Criminal justice reform passes Senate

Amid a chorus of praise, South Dakota’s criminal justice reform package passed the state senate Thursday by an overwhelming margin.

Only two senators voted against the bill, Senate Bill 70. It’s a complex package focused on finding alternative sentences for nonviolent offenders. The goal of the bill is to slow or reverse the growth in South Dakota’s prison population, avoiding the need for building new prisons.

The bill, proposed by Gov. Dennis Daugaard with support from the state attorney general and Supreme Court, has bipartisan backing in the Legislature.

Senate Majority Leader Russell Olson said the bill was both tough and smart on crime.

“I’ve had good friends tell me they can’t believe I’m carrying this bill, and this is soft on crime,” he said. “I disagree.”

Democratic senator Jim Bradford, D-Pine Ridge, got emotional when urging people to support the bill.

In his 14 years in the Legislature, Bradford said, “to me, this is the most outstanding thing that’s been done, bar any.”

The only votes against the bill, which passed 31-2, came from Sens. Tim Begalka and David Omdahl, both Republicans. Neither senator spoke against the bill during the floor discussion.

SB 70 now heads to the House of Representatives.

The criminal justice initiative bill has been filed

The centerpiece of Gov. Dennis Daugaard’s State of the State speech, the criminal justice initiative, has been filed into law.

That means we can now call it Senate Bill 70, rather than the unwieldy “criminal justice initiative.”

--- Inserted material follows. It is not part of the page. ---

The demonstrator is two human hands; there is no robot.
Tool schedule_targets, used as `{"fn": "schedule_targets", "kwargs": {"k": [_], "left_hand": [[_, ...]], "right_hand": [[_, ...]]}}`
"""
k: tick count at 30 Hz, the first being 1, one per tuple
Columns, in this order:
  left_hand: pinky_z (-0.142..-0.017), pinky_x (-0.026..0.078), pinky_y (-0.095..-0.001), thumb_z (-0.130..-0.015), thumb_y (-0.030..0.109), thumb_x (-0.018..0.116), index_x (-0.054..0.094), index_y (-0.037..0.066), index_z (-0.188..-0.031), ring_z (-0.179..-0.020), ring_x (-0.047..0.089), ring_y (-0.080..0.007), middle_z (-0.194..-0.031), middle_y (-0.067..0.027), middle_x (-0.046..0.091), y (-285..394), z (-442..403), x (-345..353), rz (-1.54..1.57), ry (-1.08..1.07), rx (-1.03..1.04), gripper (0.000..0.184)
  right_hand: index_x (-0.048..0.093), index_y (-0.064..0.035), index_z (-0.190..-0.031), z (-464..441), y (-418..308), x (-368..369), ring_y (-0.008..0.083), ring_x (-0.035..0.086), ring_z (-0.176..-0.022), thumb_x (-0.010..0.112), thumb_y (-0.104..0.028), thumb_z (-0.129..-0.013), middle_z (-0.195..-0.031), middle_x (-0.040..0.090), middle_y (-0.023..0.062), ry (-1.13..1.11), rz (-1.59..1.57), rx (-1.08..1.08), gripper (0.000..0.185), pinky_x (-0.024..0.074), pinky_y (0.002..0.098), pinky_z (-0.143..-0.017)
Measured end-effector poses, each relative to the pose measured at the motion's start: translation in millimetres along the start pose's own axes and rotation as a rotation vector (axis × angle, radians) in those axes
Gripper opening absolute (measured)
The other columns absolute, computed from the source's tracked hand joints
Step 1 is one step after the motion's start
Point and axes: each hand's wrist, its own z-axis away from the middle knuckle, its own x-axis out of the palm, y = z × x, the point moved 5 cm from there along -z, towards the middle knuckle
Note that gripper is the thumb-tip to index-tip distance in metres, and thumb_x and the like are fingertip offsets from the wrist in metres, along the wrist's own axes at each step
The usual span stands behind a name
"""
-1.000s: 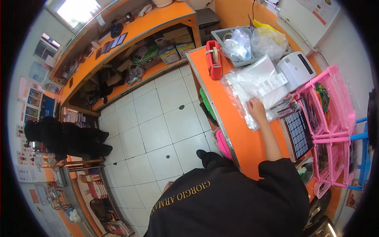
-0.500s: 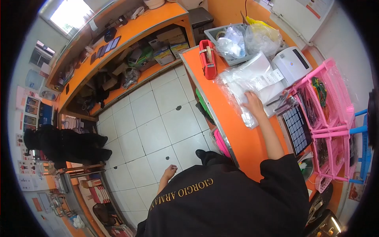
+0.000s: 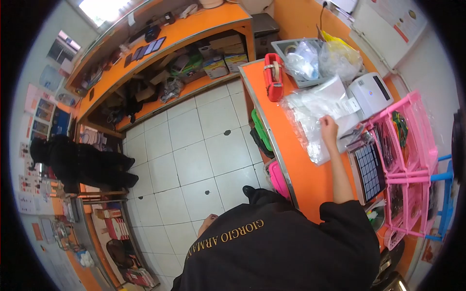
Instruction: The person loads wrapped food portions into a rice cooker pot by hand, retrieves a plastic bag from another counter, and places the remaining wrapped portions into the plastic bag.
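Note:
My right hand [image 3: 328,128] is over a pile of clear plastic bags [image 3: 310,104] on the orange counter. Its fingers are curled together; whether any plastic is pinched between them is hidden. Printed white labels show on the pile beside the hand. Small metal tools [image 3: 358,140] lie just right of my wrist, near a tray of blue-grey squares [image 3: 370,167]. My left hand [image 3: 208,223] hangs low above the tiled floor, away from the counter. The black shirt covers most of it, and its fingers cannot be made out.
A red tape dispenser [image 3: 274,80], a grey basket [image 3: 303,83] of plastic bags and a white label printer [image 3: 371,95] stand at the counter's far end. Pink racks [image 3: 405,145] line the right. Another person in black [image 3: 82,162] stands at left, near shelving.
My right hand has gone from spread fingers on the plastic to curled fingers, slightly higher. My left hand has drawn back behind the shirt. The whole view has shifted a little.

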Motion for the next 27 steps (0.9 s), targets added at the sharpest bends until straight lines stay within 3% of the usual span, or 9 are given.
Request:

You can read the text here.

The bill, fittingly for its title, has 70 co-sponsors, including leaders of both political parties.

Senate President Pro Tempore Corey Brown says the bill will be headed to the Senate State Affairs Committee. That committee has top legislative leaders on it and handles a lot of the highest-profile pieces of legislation. The other obvious option for the CJI would have been the judiciary committee.

The Legislature begins

Today, the previews end and the lawmaking starts.

Well, the lawmaking probably actually only starts in earnest tomorrow. Today two significant things will happen:

  • lawmakers will elect their official leaders, such as Speaker of the House and President Pro Tempore of the Senate. These decisions have been made in advance, but the Speaker vote in particular could be interesting. Brian Gosch will almost certainly be the next Speaker, but will dissident Republicans speak or vote against him in what’s usually a litmus test of party-line support?
  • Gov. Dennis Daugaard will give his State of the State address, laying out the condition of the state and setting out some priorities. Spoiler: There will be a lot of comparisons to neighboring states, and South Dakota will come out ahead. Read a preview here, and learn more about his policy centerpiece, the criminal justice initiative, here.

Also, each day in the session, I’ll be recording a video interview with a lawmaker, lobbyist or official, talking about an issue of the day. (Perhaps by the 38th video I’ll finally be semi-comfortable in front of the cameras.) The first, a legislative preview with Lt. Gov. Matt Michels, is available to watch here.